> **Task details**
Only lines holding "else" are needed; copy each of them from the data below.

+++++

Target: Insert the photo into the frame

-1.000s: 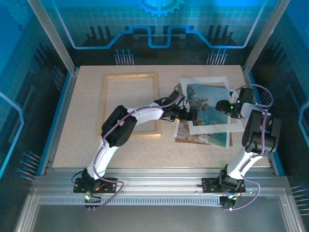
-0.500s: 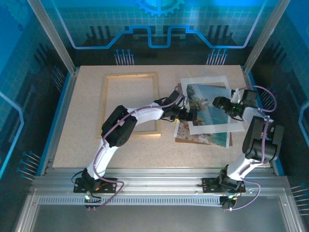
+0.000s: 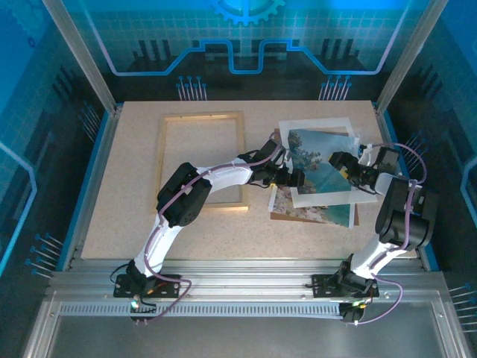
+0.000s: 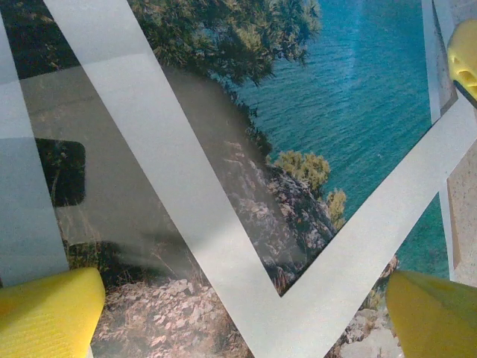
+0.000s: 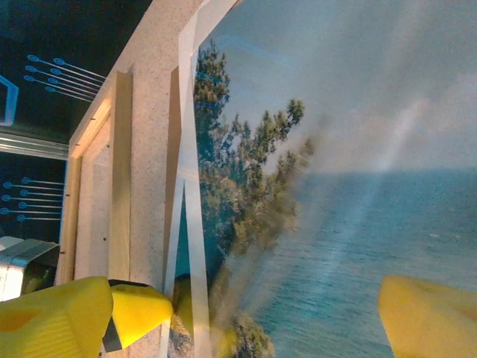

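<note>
My left fingers [image 4: 46, 315] are spread wide and grip nothing. They hang over the photo [image 4: 358, 97], where a white mat [image 4: 171, 186] lies askew across the rocky coast and turquoise sea. My right fingers [image 5: 428, 313] are just as wide apart and also hold nothing, low over the sky and water of the same print, with 1 yellow tip of my left fingers close by their left side. From above, the photo lies flat on the right half of the counter [image 3: 127, 216], nearer the far edge, turned a little out of square. Its lower strip shows below the mat. My 2 sets of fingers face each other across it, the left at its left edge and the right over its right part. The frame [image 3: 201, 115] lies flat on the counter left of the photo, toward the far edge, near it but not touching, and my left arm crosses its near right corner.
</note>
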Available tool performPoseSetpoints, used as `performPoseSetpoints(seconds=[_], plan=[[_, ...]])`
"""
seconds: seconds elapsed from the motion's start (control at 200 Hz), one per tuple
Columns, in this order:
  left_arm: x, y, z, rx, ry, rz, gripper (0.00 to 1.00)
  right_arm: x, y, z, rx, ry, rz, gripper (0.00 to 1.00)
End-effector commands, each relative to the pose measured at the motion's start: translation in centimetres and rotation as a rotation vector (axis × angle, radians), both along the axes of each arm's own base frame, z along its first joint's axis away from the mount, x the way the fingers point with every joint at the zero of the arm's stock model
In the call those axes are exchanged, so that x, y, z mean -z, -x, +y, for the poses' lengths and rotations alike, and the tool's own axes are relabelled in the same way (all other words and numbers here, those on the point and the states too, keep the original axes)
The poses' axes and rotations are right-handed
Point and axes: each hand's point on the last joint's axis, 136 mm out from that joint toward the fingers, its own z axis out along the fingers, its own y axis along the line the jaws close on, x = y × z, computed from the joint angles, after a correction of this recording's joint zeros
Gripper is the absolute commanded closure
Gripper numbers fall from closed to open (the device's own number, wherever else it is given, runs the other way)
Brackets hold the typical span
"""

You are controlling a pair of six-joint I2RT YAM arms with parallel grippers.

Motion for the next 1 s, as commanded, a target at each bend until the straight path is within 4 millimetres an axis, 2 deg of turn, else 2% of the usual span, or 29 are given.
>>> performPoseSetpoints(seconds=[0.0, 0.27, 0.375, 0.4, 0.515, 0.62, 0.71, 0.82, 0.926, 0.996], plan=[[5.8, 2.3, 2.1, 0.013, -0.127, 0.133, 0.01, -0.9, 0.1, -0.3, 0.007, -0.026, -0.023, 0.1], [6.0, 2.4, 2.3, 0.02, -0.139, 0.134, 0.01, -1.6, 1.0, -2.9, 0.111, 0.07, 0.041, 0.26], [6.1, 2.5, 2.4, 0.023, -0.144, 0.134, 0.01, -1.0, 1.8, -3.7, 0.141, 0.083, 0.1, 0.32], [6.0, 2.5, 2.3, 0.023, -0.144, 0.133, 0.01, -1.8, 1.2, -4.2, 0.149, 0.096, 0.088, 0.34], [6.0, 2.5, 2.4, 0.024, -0.147, 0.131, 0.01, -1.6, 1.5, -4.6, 0.161, 0.107, 0.124, 0.4], [6.0, 2.5, 2.4, 0.024, -0.148, 0.133, 0.01, -1.5, 1.5, -4.5, 0.155, 0.102, 0.137, 0.51], [6.0, 2.5, 2.4, 0.022, -0.149, 0.132, 0.01, -1.4, 1.6, -4.7, 0.162, 0.111, 0.149, 0.66], [6.1, 2.5, 2.5, 0.022, -0.153, 0.133, 0.01, -1.6, 1.6, -4.8, 0.168, 0.118, 0.153, 0.78], [5.1, 2.3, 2.3, 0.028, -0.143, 0.136, 0.01, -2.4, 1.4, -4.8, 0.17, 0.107, 0.144, 0.89], [3.0, 1.7, 2.1, 0.029, -0.111, 0.123, 0.01, -3.4, 1.3, -4.7, 0.172, 0.099, 0.134, 0.92]])
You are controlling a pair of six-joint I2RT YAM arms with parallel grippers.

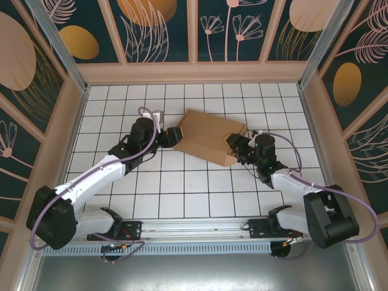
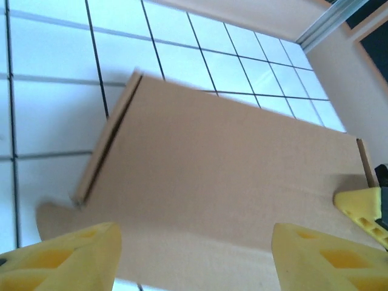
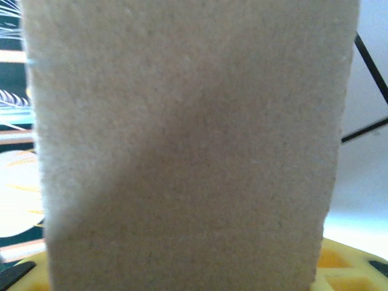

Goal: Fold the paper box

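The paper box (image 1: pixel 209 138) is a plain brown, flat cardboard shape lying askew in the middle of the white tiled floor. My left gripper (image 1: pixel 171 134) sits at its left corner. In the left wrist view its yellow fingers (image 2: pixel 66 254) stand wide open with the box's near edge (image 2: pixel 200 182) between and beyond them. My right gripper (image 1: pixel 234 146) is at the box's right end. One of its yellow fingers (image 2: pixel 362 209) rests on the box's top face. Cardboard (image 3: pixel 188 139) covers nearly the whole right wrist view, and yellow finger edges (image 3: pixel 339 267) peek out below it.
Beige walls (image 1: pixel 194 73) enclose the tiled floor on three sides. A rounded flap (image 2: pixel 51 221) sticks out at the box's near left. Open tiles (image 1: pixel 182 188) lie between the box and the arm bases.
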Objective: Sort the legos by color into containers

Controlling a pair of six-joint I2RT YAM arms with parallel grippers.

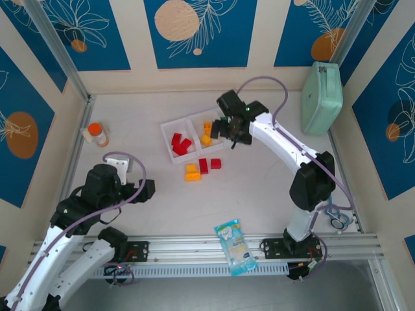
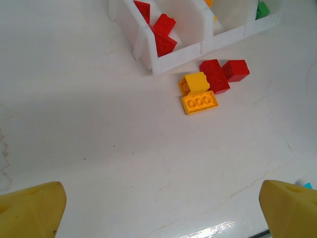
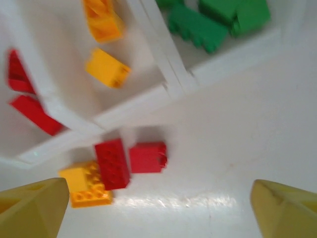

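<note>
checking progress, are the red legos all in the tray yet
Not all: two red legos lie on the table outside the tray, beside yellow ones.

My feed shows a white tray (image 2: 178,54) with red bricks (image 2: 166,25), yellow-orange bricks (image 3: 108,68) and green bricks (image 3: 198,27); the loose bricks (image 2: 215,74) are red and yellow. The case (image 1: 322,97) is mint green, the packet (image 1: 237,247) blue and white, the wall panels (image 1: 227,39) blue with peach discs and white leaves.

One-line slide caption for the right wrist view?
Open right gripper near the tray; red and yellow-orange legos lie unsorted on the table beside it.
</note>
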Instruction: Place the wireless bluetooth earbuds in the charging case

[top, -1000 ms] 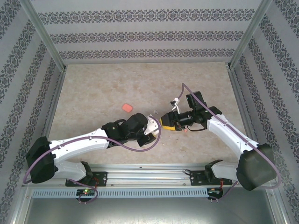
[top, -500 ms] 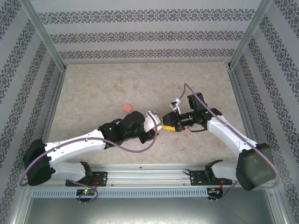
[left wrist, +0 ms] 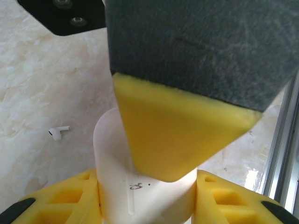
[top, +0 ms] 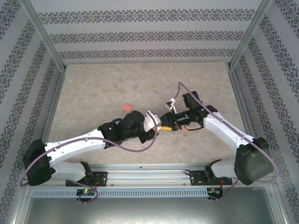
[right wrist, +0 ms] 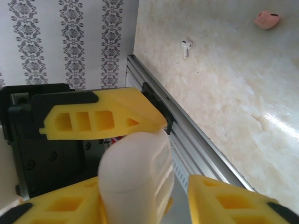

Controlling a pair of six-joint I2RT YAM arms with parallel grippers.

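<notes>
Left gripper (left wrist: 145, 205): clamped on white case (left wrist: 110, 154).
Right gripper (right wrist: 145, 191): narrow around case's other end; grip unclear.
White earbud (left wrist: 58, 133): loose on table (left wrist: 37, 84), apart from case.
Progress: early, apparently; case seemingly shut, insertions left.

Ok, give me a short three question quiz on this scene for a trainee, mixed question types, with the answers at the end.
1. True or false: a white earbud lies loose on the table.
2. The left claw is shut on: A) a white case; B) a coral piece; C) nothing.
3. What colour is the small piece lying on the table beyond the left arm?
Key: 1 true; 2 A; 3 coral.
</notes>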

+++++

> **Solved exercise**
Gripper numbers fall from closed to open (the device's own number, wherever else it is given, runs the other way)
Motion for the next 1 s, as commanded, a target at each bend until the straight path is within 4 millimetres an axis, 2 deg of turn, else 2% of the usual span, or 29 are given.

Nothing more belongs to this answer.